On the morning of Thursday, January 28th – Robinhood, along with several other brokerages, disabled their users from being able to BUY certain stocks, like AMC, GameStop, BlackBerry, Nokia, and a few others – ONLY allowing them to SELL their positions, thereby inadvertently causing the price of those stocks to drop SUBSTANTIALLY.
That completely ELIMINATES the “natural price discovery” of the stock market, where people can FREELY BUY AND SELL a stock for whatever they think it’s worth.
That’s why, NOW, there’s a push for a class action lawsuit AGAINST Robinhood, claiming that Robinhood has been pulling stocks from its platform in order to slow growth, and help benefit Robinhood’s large institutional investors and partners…not its customers, to who it should owe a fiduciary duty to.
Robinhood DID respond to this after the market closed, saying that this was done as a financial requirement to meet SEC net capital obligations and clearinghouse deposits. AND…they ended it by saying “To be clear, this decision was not made on the direction of any market maker we route to or other market participants.”

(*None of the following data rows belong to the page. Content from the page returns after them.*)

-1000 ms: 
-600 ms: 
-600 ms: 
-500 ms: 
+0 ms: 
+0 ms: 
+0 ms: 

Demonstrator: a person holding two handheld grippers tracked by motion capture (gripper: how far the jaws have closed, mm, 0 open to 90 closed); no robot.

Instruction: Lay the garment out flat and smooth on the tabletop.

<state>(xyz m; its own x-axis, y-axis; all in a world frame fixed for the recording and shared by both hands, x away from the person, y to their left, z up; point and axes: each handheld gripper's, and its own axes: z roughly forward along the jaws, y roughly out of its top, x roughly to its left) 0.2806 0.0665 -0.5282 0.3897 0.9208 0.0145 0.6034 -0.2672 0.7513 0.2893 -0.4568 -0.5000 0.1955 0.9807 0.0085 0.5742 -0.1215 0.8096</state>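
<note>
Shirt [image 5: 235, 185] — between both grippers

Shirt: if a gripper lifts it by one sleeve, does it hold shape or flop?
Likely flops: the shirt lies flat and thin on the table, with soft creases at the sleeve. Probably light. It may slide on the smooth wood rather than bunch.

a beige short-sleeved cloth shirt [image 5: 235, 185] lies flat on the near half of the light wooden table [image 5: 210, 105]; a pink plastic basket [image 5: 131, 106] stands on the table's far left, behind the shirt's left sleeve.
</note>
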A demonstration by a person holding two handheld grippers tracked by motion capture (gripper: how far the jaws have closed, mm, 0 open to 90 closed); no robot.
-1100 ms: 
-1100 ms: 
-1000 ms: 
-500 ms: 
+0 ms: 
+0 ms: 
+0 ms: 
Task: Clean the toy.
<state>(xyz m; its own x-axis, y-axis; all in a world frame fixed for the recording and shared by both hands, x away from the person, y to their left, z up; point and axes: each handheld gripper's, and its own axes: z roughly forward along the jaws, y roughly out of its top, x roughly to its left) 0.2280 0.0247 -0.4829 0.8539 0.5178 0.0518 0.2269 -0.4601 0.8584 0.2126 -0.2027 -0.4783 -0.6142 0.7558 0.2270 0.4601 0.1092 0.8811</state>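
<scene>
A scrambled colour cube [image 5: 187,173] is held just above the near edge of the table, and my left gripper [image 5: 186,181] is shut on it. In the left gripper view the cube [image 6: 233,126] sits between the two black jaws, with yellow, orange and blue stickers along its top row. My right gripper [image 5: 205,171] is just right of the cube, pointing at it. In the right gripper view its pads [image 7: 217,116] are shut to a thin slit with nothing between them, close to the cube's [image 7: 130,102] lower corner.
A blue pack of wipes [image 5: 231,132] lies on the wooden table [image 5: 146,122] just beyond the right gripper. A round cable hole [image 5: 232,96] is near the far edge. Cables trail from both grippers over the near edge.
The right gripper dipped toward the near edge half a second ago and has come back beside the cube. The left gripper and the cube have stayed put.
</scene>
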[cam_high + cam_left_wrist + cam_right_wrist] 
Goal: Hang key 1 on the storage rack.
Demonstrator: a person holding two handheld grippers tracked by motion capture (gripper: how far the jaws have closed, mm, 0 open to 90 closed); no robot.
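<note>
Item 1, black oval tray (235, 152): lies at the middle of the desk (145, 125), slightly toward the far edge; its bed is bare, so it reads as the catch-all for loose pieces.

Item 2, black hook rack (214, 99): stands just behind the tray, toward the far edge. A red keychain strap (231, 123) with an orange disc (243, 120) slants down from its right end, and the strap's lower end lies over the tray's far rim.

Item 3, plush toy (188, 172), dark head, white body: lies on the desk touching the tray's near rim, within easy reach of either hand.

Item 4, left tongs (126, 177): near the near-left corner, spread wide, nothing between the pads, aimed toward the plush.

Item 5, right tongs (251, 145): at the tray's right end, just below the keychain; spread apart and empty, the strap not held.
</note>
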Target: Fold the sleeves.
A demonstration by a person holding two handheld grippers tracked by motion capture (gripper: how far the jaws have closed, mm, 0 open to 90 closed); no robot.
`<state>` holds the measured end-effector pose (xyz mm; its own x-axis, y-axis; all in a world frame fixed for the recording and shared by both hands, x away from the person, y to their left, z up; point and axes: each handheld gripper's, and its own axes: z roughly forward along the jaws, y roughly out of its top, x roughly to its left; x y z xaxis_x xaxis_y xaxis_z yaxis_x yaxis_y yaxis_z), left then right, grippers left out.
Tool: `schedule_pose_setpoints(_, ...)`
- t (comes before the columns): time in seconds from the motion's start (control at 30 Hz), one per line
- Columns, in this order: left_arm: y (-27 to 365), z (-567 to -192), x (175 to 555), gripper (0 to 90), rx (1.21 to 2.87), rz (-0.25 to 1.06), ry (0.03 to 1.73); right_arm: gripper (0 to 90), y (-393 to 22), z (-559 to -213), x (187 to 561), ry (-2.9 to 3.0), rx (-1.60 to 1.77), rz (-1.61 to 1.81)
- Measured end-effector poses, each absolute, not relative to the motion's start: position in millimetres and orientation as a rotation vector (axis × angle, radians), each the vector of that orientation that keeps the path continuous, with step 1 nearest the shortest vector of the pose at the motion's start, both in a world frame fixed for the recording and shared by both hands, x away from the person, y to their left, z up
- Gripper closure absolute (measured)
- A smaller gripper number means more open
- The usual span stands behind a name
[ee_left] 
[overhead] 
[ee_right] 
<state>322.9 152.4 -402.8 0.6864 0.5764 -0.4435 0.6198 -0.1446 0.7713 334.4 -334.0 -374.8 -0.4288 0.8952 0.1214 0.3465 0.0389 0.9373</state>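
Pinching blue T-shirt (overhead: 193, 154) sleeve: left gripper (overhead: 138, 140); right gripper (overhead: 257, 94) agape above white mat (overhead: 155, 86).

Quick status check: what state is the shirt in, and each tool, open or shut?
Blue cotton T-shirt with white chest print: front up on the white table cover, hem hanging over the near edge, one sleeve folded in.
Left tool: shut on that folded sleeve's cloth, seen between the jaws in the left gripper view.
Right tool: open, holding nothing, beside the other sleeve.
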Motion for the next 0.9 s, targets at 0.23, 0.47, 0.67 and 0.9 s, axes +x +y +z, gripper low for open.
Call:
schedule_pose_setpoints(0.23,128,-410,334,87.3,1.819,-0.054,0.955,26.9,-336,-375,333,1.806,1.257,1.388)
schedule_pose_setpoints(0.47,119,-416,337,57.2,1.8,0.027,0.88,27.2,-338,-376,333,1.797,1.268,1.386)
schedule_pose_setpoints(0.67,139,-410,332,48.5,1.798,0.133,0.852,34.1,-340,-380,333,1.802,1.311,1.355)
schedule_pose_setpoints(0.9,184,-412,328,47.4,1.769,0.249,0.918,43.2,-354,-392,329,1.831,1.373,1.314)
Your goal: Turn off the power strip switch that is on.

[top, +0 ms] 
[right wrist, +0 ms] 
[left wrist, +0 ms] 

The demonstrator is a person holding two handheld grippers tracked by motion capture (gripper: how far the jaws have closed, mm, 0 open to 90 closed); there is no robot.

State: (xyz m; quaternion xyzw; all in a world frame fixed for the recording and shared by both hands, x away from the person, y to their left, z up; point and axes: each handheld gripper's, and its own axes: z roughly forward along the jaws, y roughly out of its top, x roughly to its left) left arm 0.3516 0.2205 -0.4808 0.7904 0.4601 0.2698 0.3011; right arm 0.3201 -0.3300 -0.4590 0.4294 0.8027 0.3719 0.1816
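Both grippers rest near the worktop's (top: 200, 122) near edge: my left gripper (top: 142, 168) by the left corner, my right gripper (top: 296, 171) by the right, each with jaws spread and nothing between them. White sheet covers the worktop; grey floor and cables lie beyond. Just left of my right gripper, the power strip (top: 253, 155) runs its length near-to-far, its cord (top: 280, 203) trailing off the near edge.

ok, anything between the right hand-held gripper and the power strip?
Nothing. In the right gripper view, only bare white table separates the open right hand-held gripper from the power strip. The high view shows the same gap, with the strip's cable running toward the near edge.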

Now, to be fair to Robinhood – this DID happen to other platforms, as well, who happen to use APEX Clearing to process their trades, and several brokerages, including TD Ameritrade and Charles Schwab, placed heavy restrictions on the stock by increasing their margin requirements “until further notice.”
I’m trying to be as neutral as possible when it comes to this, because I don’t think it’s fair to just point your finger at Robinhood, when there’s a LOT more to the situation than most of us realize…but, it’s certainly going to require more research to get to the bottom of exactly what’s going on.
But…the way I see it, this event will ALMOST CERTAINLY cause there to be further regulation to prevent something like this from happening again.